La sede de la Corte Penal Internacional, en La Haya, Holanda. (AFP)

Con todo, críticos de la Casa Blanca podrían encontrar en el ardiente lenguaje hacia la Corte Internacional de Justicia resonancias especialmente filosas. Una, que el término “ilegítimo” ha sido también usado por el entorno de Trump para tratar de descalificar la investigación sobre la injerencia rusa en las elecciones estadounidenses que encabeza Robert Mueller, una indagación que ciertamente ha sido controversial y que desagrada a Trump, pero no por ello es ilegítima.

La Corte Penal Internacional, en ese contexto, tiene ciertamente legitimidad para operar  –que le han concedido sus 123 signatarios–en el contexto de su jurisdicción, aunque también es claro que la no pertenencia de EEUU al tratado que la constituyó y la ley ASPA justifican el desconocimiento de esa jurisdicción desde la perspectiva estadounidense.

Pero el hecho de que Afganistán es un país signatario del Acuerdo de Roma y que por ello la Corte Penal Internacional asume jurisdicción sobre crímenes que se hubiesen cometido allí es lo que ha suscitado el fuerte rechazo actual de Washington, que comenzó al menos desde 2002 y sigue hasta hoy.

La respuesta de La Haya

En respuesta al anuncio de EEUU, la Corte Penal dijo que es una institución independiente e imparcial y “continuará haciendo su trabajo sin inmutarse, de acuerdo con los principios y la idea global del estado de derecho”.
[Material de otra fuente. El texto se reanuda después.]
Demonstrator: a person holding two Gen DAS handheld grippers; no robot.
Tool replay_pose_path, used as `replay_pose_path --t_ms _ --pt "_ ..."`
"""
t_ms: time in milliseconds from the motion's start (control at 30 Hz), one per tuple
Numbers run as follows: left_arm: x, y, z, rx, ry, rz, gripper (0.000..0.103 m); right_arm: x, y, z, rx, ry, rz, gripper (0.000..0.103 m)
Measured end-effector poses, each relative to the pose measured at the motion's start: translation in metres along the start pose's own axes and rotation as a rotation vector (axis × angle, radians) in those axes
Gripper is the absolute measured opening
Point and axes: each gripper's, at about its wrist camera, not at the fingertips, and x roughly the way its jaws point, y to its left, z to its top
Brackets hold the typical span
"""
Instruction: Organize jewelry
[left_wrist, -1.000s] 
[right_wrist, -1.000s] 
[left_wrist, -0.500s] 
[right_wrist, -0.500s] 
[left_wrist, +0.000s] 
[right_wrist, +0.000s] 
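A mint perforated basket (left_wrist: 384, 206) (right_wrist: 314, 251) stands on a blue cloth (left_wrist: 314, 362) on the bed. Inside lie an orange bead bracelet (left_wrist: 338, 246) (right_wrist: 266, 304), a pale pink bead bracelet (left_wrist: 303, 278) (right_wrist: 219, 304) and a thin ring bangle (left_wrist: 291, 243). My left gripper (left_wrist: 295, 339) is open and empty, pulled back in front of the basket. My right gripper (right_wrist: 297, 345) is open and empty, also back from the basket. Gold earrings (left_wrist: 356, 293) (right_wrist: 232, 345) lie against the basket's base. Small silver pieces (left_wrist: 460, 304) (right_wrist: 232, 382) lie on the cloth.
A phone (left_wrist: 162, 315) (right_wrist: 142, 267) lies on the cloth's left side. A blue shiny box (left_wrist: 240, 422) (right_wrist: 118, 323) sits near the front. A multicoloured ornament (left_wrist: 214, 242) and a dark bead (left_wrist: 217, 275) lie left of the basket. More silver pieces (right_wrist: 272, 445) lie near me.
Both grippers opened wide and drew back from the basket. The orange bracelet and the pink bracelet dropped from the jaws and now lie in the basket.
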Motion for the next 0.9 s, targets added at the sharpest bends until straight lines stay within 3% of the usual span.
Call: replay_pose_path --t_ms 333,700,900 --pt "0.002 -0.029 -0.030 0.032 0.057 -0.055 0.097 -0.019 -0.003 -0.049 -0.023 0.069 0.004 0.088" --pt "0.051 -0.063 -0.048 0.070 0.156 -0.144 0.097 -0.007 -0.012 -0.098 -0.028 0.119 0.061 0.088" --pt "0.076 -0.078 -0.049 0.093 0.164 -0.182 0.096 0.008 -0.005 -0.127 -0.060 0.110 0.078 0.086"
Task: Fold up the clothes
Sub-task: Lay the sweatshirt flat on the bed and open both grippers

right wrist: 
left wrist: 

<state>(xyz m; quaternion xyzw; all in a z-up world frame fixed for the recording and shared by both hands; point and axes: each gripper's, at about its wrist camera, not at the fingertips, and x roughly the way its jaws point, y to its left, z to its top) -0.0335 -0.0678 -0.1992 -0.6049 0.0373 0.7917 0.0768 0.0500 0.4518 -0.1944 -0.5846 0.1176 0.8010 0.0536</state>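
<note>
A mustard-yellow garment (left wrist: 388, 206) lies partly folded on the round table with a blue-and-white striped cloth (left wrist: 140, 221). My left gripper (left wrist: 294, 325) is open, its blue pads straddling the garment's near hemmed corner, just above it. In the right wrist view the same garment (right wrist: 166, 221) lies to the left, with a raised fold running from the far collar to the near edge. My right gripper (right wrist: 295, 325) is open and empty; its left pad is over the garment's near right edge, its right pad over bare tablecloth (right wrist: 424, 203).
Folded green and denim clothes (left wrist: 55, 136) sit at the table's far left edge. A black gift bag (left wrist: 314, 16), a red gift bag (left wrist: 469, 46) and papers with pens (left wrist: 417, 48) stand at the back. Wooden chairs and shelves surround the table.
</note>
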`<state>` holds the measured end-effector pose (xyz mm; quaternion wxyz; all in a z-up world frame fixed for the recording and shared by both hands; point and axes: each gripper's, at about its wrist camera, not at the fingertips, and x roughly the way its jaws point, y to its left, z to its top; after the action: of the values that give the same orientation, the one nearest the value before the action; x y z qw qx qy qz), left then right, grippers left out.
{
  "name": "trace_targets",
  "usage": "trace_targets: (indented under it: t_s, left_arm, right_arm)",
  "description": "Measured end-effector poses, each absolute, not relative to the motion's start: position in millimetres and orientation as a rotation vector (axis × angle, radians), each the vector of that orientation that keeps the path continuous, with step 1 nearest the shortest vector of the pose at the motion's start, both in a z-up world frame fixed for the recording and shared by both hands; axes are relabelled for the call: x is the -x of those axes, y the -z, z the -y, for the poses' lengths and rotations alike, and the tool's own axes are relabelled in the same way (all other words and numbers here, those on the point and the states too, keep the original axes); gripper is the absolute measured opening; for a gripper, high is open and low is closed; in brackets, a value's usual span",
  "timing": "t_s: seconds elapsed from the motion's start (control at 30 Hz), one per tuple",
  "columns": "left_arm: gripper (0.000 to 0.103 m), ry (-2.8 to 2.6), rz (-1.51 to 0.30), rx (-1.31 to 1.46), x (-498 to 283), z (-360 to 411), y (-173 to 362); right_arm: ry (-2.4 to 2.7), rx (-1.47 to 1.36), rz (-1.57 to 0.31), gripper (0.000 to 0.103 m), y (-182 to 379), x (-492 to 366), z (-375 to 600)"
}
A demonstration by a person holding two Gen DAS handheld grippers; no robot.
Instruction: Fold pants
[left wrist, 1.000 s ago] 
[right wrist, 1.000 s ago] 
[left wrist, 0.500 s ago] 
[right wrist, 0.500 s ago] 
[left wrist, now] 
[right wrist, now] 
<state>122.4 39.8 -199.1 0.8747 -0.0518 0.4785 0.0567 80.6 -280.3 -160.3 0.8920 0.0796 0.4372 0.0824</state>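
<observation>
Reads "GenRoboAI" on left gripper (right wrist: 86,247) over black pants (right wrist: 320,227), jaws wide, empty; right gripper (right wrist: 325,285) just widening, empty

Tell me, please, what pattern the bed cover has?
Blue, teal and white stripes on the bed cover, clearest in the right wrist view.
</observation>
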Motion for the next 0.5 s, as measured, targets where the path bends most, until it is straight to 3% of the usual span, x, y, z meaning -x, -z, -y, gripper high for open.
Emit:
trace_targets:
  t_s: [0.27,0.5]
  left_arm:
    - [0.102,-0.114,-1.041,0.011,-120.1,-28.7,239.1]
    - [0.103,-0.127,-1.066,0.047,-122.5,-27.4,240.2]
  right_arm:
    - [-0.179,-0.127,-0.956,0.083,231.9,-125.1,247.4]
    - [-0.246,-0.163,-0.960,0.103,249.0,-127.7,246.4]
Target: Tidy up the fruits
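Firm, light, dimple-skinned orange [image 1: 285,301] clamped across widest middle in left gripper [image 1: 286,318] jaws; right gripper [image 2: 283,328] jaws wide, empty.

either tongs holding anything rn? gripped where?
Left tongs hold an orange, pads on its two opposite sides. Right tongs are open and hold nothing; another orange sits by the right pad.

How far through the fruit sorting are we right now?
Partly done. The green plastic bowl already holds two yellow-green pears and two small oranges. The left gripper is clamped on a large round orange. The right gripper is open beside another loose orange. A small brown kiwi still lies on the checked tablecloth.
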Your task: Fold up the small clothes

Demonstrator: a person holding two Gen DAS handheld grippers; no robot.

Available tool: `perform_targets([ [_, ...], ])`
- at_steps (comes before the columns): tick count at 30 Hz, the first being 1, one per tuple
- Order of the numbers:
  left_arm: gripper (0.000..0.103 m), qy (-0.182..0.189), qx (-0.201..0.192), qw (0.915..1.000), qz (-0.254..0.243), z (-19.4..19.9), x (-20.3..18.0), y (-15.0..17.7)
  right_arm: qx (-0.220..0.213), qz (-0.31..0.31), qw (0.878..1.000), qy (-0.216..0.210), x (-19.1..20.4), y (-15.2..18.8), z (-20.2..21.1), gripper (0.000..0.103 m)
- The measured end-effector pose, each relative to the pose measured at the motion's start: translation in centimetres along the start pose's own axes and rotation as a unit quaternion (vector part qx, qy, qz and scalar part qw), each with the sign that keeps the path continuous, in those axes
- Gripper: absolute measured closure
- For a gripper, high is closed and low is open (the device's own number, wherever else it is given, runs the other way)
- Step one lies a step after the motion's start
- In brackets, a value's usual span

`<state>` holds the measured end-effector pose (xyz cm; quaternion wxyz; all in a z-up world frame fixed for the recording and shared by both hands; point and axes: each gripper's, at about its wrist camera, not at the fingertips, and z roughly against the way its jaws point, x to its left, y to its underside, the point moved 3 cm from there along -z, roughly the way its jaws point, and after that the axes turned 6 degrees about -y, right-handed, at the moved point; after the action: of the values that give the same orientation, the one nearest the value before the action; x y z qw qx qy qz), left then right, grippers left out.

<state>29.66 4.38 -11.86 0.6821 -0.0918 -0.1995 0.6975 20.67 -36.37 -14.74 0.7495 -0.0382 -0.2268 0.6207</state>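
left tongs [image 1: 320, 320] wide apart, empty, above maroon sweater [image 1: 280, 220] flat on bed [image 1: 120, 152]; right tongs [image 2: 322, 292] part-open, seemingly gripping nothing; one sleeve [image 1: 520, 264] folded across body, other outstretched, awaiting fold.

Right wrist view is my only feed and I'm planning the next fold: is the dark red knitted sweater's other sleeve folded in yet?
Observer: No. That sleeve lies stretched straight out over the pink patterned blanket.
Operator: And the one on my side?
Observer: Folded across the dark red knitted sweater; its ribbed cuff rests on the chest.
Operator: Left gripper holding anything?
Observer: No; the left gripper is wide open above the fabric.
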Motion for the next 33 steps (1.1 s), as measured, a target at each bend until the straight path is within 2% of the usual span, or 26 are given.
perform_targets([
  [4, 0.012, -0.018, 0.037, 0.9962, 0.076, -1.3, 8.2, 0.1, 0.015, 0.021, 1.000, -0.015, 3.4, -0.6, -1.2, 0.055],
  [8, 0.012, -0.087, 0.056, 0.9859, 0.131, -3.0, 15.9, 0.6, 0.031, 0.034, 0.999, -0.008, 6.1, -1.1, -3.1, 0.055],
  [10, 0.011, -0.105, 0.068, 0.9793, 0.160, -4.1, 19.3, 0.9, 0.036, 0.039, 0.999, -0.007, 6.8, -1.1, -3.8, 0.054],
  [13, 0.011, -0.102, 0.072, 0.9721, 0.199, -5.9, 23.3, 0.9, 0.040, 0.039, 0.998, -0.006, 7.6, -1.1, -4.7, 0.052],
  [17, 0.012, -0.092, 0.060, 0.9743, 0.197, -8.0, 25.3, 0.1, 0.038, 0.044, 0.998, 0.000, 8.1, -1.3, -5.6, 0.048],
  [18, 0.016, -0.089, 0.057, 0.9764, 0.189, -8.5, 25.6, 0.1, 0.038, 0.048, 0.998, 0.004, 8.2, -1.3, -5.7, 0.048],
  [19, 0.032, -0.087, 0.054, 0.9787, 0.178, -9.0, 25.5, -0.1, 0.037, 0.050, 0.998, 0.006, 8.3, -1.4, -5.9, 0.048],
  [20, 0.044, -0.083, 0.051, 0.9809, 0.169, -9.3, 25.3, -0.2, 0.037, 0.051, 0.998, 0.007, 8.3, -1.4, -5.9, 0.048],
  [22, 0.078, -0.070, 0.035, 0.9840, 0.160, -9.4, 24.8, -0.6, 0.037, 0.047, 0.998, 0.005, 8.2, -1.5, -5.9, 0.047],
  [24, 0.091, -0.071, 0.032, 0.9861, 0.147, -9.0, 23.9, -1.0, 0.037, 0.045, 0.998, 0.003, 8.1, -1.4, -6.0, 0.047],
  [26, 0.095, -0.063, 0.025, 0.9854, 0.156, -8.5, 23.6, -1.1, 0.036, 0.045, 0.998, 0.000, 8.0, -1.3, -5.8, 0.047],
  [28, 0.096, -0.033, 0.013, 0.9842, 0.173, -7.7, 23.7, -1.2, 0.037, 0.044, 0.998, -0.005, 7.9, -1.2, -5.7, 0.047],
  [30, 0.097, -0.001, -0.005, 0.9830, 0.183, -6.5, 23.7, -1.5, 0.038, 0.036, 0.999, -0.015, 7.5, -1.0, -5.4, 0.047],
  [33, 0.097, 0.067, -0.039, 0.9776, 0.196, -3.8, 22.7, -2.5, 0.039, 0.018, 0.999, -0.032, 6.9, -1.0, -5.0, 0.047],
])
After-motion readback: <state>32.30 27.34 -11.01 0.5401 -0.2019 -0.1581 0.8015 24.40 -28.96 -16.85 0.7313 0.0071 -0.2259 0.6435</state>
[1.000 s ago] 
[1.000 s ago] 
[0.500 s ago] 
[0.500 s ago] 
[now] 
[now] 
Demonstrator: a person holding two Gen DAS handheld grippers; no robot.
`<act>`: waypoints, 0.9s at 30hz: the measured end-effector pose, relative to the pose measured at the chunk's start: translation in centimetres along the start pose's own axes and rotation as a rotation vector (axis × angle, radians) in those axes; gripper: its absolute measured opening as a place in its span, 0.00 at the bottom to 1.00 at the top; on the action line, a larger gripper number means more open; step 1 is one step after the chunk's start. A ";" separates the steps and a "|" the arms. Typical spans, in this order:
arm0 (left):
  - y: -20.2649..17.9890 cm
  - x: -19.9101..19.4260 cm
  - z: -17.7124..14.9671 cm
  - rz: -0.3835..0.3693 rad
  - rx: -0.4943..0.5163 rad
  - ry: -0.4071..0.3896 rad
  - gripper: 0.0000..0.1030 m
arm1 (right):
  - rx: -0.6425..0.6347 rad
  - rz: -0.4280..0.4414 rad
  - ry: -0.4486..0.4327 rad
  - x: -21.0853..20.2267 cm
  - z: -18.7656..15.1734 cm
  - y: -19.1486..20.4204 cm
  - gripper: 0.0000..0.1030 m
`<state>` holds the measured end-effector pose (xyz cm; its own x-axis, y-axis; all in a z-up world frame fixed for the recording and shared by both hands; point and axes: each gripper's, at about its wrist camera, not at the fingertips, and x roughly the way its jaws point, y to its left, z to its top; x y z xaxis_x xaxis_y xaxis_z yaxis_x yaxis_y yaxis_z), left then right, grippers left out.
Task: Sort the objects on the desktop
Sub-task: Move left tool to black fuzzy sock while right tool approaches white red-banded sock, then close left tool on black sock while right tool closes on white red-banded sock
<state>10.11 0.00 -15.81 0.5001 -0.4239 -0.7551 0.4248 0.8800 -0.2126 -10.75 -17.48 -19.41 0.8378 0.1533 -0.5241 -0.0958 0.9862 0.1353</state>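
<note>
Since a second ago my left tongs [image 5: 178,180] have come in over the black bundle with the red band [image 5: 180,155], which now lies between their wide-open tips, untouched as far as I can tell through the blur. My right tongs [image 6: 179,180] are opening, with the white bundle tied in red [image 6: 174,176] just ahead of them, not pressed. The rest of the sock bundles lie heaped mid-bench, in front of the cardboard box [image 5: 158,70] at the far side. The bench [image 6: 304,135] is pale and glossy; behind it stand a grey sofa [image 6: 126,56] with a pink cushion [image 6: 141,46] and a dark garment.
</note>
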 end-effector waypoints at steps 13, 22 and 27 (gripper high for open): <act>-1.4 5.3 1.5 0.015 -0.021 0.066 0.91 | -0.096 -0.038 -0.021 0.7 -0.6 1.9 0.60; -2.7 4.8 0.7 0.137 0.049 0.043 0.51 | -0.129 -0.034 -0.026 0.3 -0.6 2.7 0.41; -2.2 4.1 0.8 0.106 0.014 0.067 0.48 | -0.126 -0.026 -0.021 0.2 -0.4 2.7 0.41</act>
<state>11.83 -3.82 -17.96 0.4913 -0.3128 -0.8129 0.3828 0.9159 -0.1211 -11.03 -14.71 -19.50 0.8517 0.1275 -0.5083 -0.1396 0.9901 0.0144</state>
La fiscal de la CPI Fatou Bensouda dijo el año pasado que había “una base razonable para creer” que se cometieron crímenes de guerra y crímenes de lesa humanidad en Afganistán y que todas las partes en el conflicto serían examinadas, incluidos miembros de las fuerzas armadas y la CIA de EEUU.

El tribunal ya ha procesado en el pasado 11 casos, ha fincado cargos contra 42 personas, y realiza una investigación preliminar en otros 11 casos, entre ellos el de Afganistán.

Reporte complementado con información de Reuters.